There are no tax implications if you simply raise cash to pay off your main mortgage against equity in a second home you don't rent out. The main pitfall for second-home owners is often inheritance tax. You could consider getting your children involved and sharing the ownership with them. We can discuss this with you.

Business assets

Another point that many property investors overlook is whether owning an extra property can count as a business asset. Most people are aware of the tapering system for capital gains tax but there is a big divide between business and non-business assets. On business assets, taper relief reduces any capital gain by 75 per cent after two years of ownership, but non-business assets take ten years to get to a 40 per cent reduction in any capital gain.

Most buy-to-let property could count as a non-business asset but a furnished holiday letting, for example, could be a business asset. A holiday letting gets a few tax advantages but there are restrictions - lettings normally have to be less than 31 days each.

Also, the decision whether to run additional properties through a company or as personal assets is a very important one. You could consider your medium- to long-term goals before deciding whether or not to buy through a company or in your name.

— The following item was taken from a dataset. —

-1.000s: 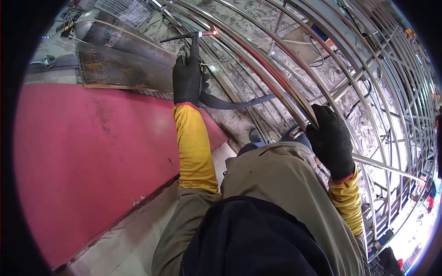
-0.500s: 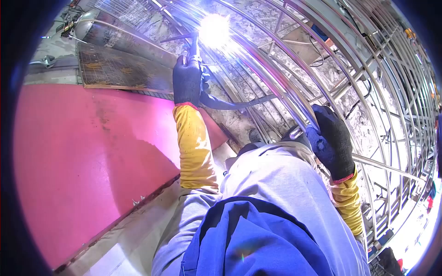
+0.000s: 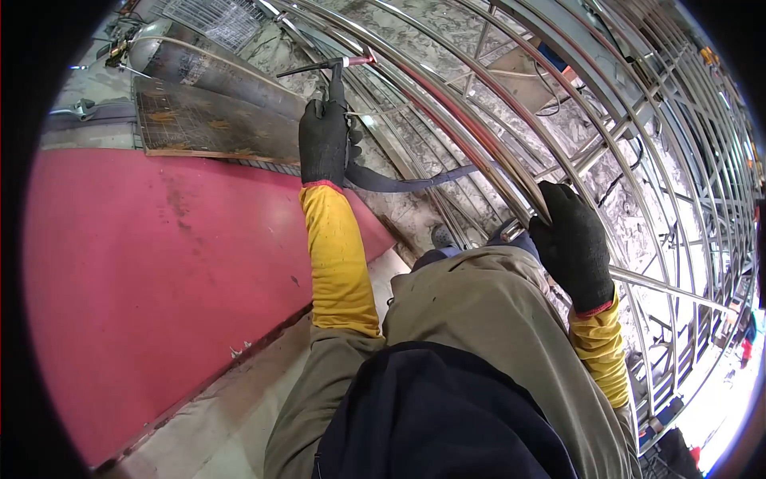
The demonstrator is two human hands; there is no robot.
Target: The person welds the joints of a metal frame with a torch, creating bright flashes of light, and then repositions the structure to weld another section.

Your home may be repossessed if you do not keep up repayments on your mortgage.

Rule changes

Potentially, there are even more complex tax challenges on the horizon with a change to the rules in April 2006 that will mean residential property can be held in a self-invested personal pension (SIPP). People who already have buy-to-lets could choose to put them in their pension. This is a chargeable event for capital gains tax as they are disposing of the property, which means it may not be worthwhile for some investors - but once it is in a SIPP, there will be no CGT when it is sold.